Günaydın’dan Tuba Kalçık’a konuşan müzisyen, “Laga luga ilişkilerle geçireceğim zamanı, çocuğumla geçireceğim vakitten çalıyorum diye düşünüyorum” diyor.
Bu açıklamada bazı sorunlu şeyler var bence. Her şeyden önce kimsenin tuttuğu yok Sinan Akçıl’ı.
Elbette ki evlensin, çoluk çocuğa karışsın. Hatta gelenekçi bir yapısı olduğunu söylüyor, geç bile kalmış. Artık 41 yaşında.
Anadolu’da değil çocuk, torun sahibi olanlar var bu yaşlarda. Hatta aynı kadınla, Burcu Kıratlı’yla iki kez evlenip boşanmışlığı da var. Keşke en azından ikinci kez evlenirken iyi düşünseymiş bütün bu temel meseleleri.
“Çok âşığım, Burcu’dan çocuk istiyorum” gibi açıklamalar yapmıştı o sıra. Şu ana kadar yaşadığı ilişkiler hakkında da “laga luga”dan daha iyi kelimeler bulabilirmiş Sinan.
Karşısındakine olduğu kadar kişinin kendisine de saygısızlık bence.
Komşi’nin memurlarıyla nasıl olacak?
Yunan adalarına kapıda vize uygulaması tartışılıyor.

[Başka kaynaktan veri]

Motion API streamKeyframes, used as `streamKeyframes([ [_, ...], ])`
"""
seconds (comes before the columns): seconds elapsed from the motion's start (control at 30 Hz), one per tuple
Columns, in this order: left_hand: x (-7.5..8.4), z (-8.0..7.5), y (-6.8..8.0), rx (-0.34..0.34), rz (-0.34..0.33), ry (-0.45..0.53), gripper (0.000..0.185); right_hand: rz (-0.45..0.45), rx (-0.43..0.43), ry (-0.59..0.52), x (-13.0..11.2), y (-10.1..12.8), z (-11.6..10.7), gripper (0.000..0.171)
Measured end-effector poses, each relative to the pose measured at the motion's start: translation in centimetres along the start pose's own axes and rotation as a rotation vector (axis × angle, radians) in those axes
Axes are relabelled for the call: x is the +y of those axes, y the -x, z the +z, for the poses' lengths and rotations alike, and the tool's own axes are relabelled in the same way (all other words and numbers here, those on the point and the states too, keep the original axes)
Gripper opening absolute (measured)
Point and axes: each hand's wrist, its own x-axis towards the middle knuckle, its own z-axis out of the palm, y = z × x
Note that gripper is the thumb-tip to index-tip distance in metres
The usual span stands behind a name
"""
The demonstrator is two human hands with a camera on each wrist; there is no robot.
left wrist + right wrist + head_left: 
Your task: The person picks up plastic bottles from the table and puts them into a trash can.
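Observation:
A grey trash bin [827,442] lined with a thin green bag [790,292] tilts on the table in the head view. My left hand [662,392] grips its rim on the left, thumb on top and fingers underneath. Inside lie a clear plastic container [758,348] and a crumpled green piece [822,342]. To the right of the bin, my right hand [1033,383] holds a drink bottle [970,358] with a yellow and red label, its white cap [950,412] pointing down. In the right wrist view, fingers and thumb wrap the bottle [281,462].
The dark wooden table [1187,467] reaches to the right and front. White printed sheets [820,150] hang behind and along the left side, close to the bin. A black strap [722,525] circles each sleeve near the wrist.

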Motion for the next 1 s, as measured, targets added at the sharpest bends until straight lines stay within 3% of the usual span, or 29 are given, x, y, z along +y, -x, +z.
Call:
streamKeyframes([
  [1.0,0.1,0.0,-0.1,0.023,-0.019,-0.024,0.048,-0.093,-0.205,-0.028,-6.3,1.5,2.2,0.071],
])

Tek giriş mi, çok giriş mi, ucuz mu, pahalı mı, Türk turizmine etkisi ne olur...
Ben başka bir ayrıntıya dikkat çekmek istiyorum, o da adalardaki Yunan sınır birimleri.
Mykonos, Santorini, Rodos, Paros, Kos gibi birçok adayı gördüm.
En son geçen yaz yine Kos ve Leros’a gittim.
Resmen eziyet çekiyorsunuz limanlarda.
Giriş yapabilmek için saatlerce güneşin altında pasaport kuyruğunda bekletiyorlar insanları.
Bazen tek bir gişe açık oluyor. Bir keresinde şuna bile denk geldim:
İki memur var ama tek damga. Pasaportu inceledikten sonra gidiyor yan masadan damgayı alıyor. Sonra öbürü gelip alıyor. Bir de hem elleri, hem sistemleri yavaş.
Günü birlik gelmişsin, vaktin yarısı kuyrukta geçiyor. Mesela o adadan başka adaya aktarma yapacak yolcu var, beklemekten feribotunu kaçırıyor.
Bir de bütün bunlar önceden alınmış hazır vizeyle yaşanıyor. Vizeyi bir de kapıda verdiklerini düşünemiyorum.
O kapılarla olmaz bu iş. Yunanistan’ın derhal personel, kapı ve damga sayısını artırması lazım.
O yavaşlıkla zaten şimdi başlasalar yaza anca yetişir.